▶ [EXERCISE DESCRIPTION]
Wherever the string "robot" turns up in the data, copy the whole line.

[Data records]

· · ·

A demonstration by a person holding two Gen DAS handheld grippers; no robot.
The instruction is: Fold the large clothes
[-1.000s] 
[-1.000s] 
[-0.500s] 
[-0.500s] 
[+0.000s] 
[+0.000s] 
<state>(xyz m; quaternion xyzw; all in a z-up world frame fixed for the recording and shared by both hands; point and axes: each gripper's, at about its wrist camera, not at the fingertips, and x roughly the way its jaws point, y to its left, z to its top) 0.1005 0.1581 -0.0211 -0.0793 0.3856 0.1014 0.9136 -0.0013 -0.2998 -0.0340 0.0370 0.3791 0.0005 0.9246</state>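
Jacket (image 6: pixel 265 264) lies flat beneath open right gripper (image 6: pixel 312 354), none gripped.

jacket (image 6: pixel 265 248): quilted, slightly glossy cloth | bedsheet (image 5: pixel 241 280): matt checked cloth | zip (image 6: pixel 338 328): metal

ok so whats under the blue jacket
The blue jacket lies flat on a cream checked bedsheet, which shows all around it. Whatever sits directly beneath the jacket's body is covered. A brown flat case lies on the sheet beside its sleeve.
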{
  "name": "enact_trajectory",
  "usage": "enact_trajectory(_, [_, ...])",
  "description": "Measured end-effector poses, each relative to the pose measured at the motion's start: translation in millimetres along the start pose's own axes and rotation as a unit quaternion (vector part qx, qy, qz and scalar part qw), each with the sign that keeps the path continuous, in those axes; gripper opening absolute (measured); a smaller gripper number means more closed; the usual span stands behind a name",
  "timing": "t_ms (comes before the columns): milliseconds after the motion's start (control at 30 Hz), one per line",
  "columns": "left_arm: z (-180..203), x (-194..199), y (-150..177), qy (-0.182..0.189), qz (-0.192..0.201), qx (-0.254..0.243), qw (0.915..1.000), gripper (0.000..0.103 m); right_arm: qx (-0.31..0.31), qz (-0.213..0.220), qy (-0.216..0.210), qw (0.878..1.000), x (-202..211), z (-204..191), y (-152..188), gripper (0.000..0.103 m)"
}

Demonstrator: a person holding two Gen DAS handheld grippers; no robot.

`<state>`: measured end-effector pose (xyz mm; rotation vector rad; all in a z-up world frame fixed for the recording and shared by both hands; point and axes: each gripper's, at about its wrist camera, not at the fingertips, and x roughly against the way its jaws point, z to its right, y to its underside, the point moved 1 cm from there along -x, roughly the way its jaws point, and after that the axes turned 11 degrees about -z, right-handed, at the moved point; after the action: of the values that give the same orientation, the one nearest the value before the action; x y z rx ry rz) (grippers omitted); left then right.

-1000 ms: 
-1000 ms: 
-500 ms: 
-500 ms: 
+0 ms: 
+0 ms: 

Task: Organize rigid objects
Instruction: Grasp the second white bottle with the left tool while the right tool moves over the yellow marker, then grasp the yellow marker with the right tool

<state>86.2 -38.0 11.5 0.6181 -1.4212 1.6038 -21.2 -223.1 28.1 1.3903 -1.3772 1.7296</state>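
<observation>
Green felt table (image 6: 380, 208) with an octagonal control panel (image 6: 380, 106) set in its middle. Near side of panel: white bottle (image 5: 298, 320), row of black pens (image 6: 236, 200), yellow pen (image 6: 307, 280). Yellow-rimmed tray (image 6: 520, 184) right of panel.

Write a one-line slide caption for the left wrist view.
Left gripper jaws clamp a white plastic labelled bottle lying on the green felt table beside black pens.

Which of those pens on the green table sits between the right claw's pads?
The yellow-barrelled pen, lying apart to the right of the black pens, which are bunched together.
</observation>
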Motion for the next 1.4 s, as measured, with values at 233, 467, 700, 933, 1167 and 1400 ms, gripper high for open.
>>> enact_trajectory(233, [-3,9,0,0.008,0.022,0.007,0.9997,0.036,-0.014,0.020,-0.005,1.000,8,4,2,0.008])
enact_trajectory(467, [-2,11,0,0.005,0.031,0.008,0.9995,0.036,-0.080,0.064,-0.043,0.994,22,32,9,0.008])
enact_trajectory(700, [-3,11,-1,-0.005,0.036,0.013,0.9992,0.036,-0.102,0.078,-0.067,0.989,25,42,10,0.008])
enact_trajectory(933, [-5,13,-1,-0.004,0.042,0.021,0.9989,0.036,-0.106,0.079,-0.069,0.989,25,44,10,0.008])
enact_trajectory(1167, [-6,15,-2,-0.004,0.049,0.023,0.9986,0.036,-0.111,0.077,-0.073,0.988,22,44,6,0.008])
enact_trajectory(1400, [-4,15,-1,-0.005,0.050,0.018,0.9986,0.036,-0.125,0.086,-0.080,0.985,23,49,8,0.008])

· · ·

▶ [SOLUTION]
A demonstration by a person holding two Gen DAS handheld grippers; no robot.
Demonstrator: a person holding two Gen DAS handheld grippers; no robot.

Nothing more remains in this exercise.